Puebla applied to the Yale fellowship and was selected to work with a variety of teachers last summer to write curriculum on New England and slavery. She then presented those lessons to her students throughout the school year, and her students provided responses.
After looking at responses from different teachers in the fellowship, Yale chose Puebla and her class to highlight. Representatives from Yale visited her classroom and took photos and videos to showcase the fellowship and her work specifically.
Corrado said, “Amy's class was selected for her expertise and the way that she supports her students, but also because of the critical thinking that our students have the capacity to do. And that was such a point of celebration to celebrate the capacity that our kids have to think critically, to analyze deeply and to really embrace their learning. Their engagement in that classroom from day to day is just exceptional.”
Learn more about Puebla in the Q&A below.
How long have you been in education and how long have you been at Pitkin School?
Puebla: Last Thursday was my 34th year anniversary in the district. So I've actually been in the district 34 years, I have been at Pitkin School for five years. The majority of my years have actually been in third grade. I've done a handful of fourth grade and now a handful of fifth grade, but I really love fifth.
If someone were to observe your fifth-grade classroom, what would they see?
Puebla: They would observe amazing students. They would observe students who are engaged in what they are doing because they are genuinely interested in the material and wanting to know more about what we're doing. Because they're finally learning to think very deeply about their learning in their own brain and how that works. That helps them in the process of overcoming certain fears that often get in the way. Like even recently, with presenting poetry, public speaking is a big fear, and it's working through that with them. They have learned so much and I'm just so proud of them.
How do you foster that learning environment?
Puebla: It's a lot of work. It's a lot of time. It's a lot of thinking. It's a lot of planning, and it's a lot of differentiation because every child is completely different. So, it's being able to look at that specific child in what I need to do and even sometimes how I need to approach them, how I need to talk to them. What I say to one student I might not necessarily say to another student.
34 years into your career, what is something that still excites you about coming to work every day?

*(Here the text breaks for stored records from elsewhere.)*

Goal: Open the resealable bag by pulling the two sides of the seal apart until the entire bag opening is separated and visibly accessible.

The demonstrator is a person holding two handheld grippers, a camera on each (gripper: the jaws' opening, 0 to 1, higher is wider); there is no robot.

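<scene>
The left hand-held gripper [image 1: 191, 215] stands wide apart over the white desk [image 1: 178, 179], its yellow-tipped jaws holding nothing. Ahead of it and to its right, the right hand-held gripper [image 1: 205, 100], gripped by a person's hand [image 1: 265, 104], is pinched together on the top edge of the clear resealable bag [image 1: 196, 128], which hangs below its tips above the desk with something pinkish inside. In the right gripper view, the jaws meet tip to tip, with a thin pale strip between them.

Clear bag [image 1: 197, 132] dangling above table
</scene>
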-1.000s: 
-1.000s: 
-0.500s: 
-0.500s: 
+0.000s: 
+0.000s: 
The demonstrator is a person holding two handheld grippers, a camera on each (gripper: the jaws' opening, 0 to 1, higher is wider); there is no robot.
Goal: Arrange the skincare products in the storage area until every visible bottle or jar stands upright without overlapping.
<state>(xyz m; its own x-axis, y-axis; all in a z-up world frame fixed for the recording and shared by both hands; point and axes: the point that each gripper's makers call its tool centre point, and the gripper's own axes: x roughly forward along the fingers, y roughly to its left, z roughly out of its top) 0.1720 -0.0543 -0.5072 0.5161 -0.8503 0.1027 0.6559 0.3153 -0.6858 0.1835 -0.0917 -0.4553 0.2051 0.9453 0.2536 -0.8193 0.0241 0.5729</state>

Puebla: I know people probably won't believe this, but I really do mean this. I have never not wanted to come to work. It’s never happened to me. I love what I do and I know what I do makes a difference, and that matters.
How did you get involved with the Yale and Slavery Teachers Institute?
Puebla: It started with an email, and the email intrigued me because I love history, I love learning about history, and I love sharing that with my students. And it was basically a two-week, internship type of thing with Yale that took slavery in New England, how that impacted all of New England and Connecticut's role specifically. How to teach that hard history, because it is hard history, so how do you bring it down to a fifth grade level? There were teachers there from second grade all the way up through high school. So, you presented a lesson plan, and, throughout the two weeks of learning in field trips and immersing in this environment, you revised your lesson plan and then you spend the following year presenting it to the students. And it has been a journey, an amazing one.
How did your students respond to it?
Puebla: It was mind boggling to see them. Because, again, the whole point of my teaching is to have them think deeply about things, whether it's math, reading, writing, whatever it is: Go deeper. So for something like this, the looks on their faces, their responses, their thoughtful consideration, even those students who normally don't raise their hand or don't respond. Wow, I'm blown away by what they internalized from it all and how involved they wanted to be in learning more.
What do you love most about the work that you do?
Puebla: You know, it's interesting. The other day someone asked a question about, what is love? What truly is love? And I was like, “Wow, I don't know if I've ever been asked that question.” And I really thought about it that night, and I just kind of wrote freely about it, and the first line was the smile of a child, the inquiry of a child. They are so innocent and want to know. They want your guidance and they want your structure and they are what bring me to the table every day.
This interview has been edited for length and clarity.